Work to be completed. Leave out the pictures, and copy exactly the lines from the line with "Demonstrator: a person" through the last line of the data below.
==== Data section ====
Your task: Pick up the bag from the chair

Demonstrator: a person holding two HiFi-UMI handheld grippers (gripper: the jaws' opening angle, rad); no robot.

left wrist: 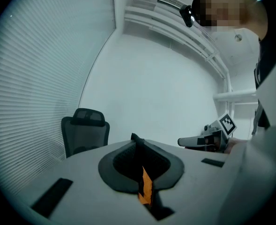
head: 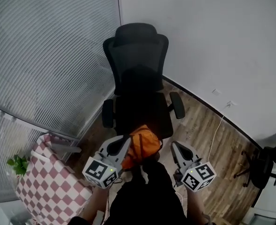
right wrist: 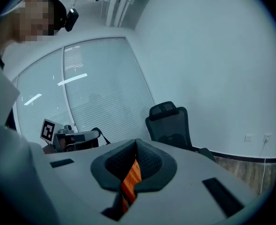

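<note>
— Off the front edge of the chair (head: 138, 69) seat, what is that orange thing?

— That is the bag (head: 145, 144), orange and crumpled. It hangs between the two grippers, close to the person's dark-clothed body, above the wooden floor (head: 208, 135). From the head view its top overlaps the seat's front edge.

— Does it rest on the seat?

— The head view alone does not settle that. Each gripper view, though, shows the chair standing well apart, beyond the jaws.

— And the tongs?

— Both are clenched on the bag. The left gripper (head: 124, 142) has its jaws pressed together, with a thin fold of orange fabric pinched in the slit between them. The right gripper (head: 175, 146) does the same, with a wider orange band running down between its dark pads. They sit side by side, each pointing toward the chair.

— What else is around?

— The chair stands in the room's corner, with slatted blinds (head: 44, 55) on its left and a white wall (head: 212, 41) on its right. A pink-and-white checkered cloth (head: 46, 184) covers something at the lower left, with a small green plant (head: 17, 164) just beside it. A white cable (head: 216, 132) trails across the floor on the right.
</note>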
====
Solution.
Demonstrator: a person holding two HiFi-UMI handheld grippers (gripper: the jaws' opening angle, rad); no robot.

left wrist: 
head: 
right wrist: 

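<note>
— Off the front edge of the chair (head: 138, 69) seat, what is that orange thing?

— That is the bag (head: 145, 144), orange and crumpled. It hangs between the two grippers, close to the person's dark-clothed body, above the wooden floor (head: 208, 135). From the head view its top overlaps the seat's front edge.

— Does it rest on the seat?

— The head view alone does not settle that. Each gripper view, though, shows the chair standing well apart, beyond the jaws.

— And the tongs?

— Both are clenched on the bag. The left gripper (head: 124, 142) has its jaws pressed together, with a thin fold of orange fabric pinched in the slit between them. The right gripper (head: 175, 146) does the same, with a wider orange band running down between its dark pads. They sit side by side, each pointing toward the chair.

— What else is around?

— The chair stands in the room's corner, with slatted blinds (head: 44, 55) on its left and a white wall (head: 212, 41) on its right. A pink-and-white checkered cloth (head: 46, 184) covers something at the lower left, with a small green plant (head: 17, 164) just beside it. A white cable (head: 216, 132) trails across the floor on the right.
</note>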

Nothing else belongs to this exercise.